BPC also released recommendations for Medicare to create pathways for MA plans, ACOs, and other providers to better tailor care plans for high-need individuals, especially those who are managing multiple chronic illnesses and frailty. Similar to the duals, the Medicare population will increasingly rely on non-Medicare-covered social supports and, as more models demonstrate how providers coordinate this care, it will be critical for policymakers to support more appropriate benefit structures.
In May of 2017, BPC testified before the U.S. Committee on Finance on the BPC recommendations and legislation drafted by the Senate Chronic Care Working Group. Several of BPC’s recommendations were included in the Senate-passed CHRONIC Care Act of 2017. Provisions included changes to permit targeting of services for patients with chronic conditions and permitting supplemental services not otherwise covered under Medicare to be provided to patients with high-cost chronic conditions. The legislation also included provisions similar to BPC recommendations permanently authorizing Medicare Advantage dual eligible special needs plans (D-SNPS), and improved integration of Medicare and Medicaid services provided through those plans.
A second and often overlooked dimension of an environment conducive to uptake is implementation capability. Incentives need to meet execution “know-how” to take root and be sustained. The Center is engaging with organizations such as the National Center for Complex Health and Social Needs and the Institute for Healthcare Improvement, which are building hubs for innovators and newcomers alike to share in the "how" of care delivery transformation for high-need individuals. When such hubs are connected to innovative health systems, practice transformation networks and like-minded physician-leaders, it is possible to envision a “scale architecture” for accelerating adoption.

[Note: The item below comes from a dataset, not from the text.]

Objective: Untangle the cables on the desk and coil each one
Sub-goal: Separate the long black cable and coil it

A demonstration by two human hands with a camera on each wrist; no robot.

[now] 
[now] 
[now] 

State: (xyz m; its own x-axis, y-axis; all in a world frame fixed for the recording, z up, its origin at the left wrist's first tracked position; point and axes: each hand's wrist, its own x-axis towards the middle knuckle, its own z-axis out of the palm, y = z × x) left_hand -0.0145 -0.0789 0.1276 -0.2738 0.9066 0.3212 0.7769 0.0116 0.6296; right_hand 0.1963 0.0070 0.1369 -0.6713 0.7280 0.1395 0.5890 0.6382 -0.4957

Lastly, by collaborating with The Commonwealth Fund, The John A. Hartford Foundation, the Robert Wood Johnson Foundation, and The SCAN Foundation—we’re building an evidence base of ideal conditions for change and translating these conditions into practical and actionable steps. Key elements include:
Our charge to improve outcomes while bringing down costs is not an easy task. We are, however, learning what works, what doesn’t work, and how to share that knowledge such that it can be applied in many delivery settings. We are also working with our foundation partners—via the Better Care Playbook and other tools—to pool our collective expertise and resources. We believe doing so will help us identify gaps, reduce duplication, and accelerate adoption. We are confident that collectively we can deliver better care for all Americans, but especially to those who need it most.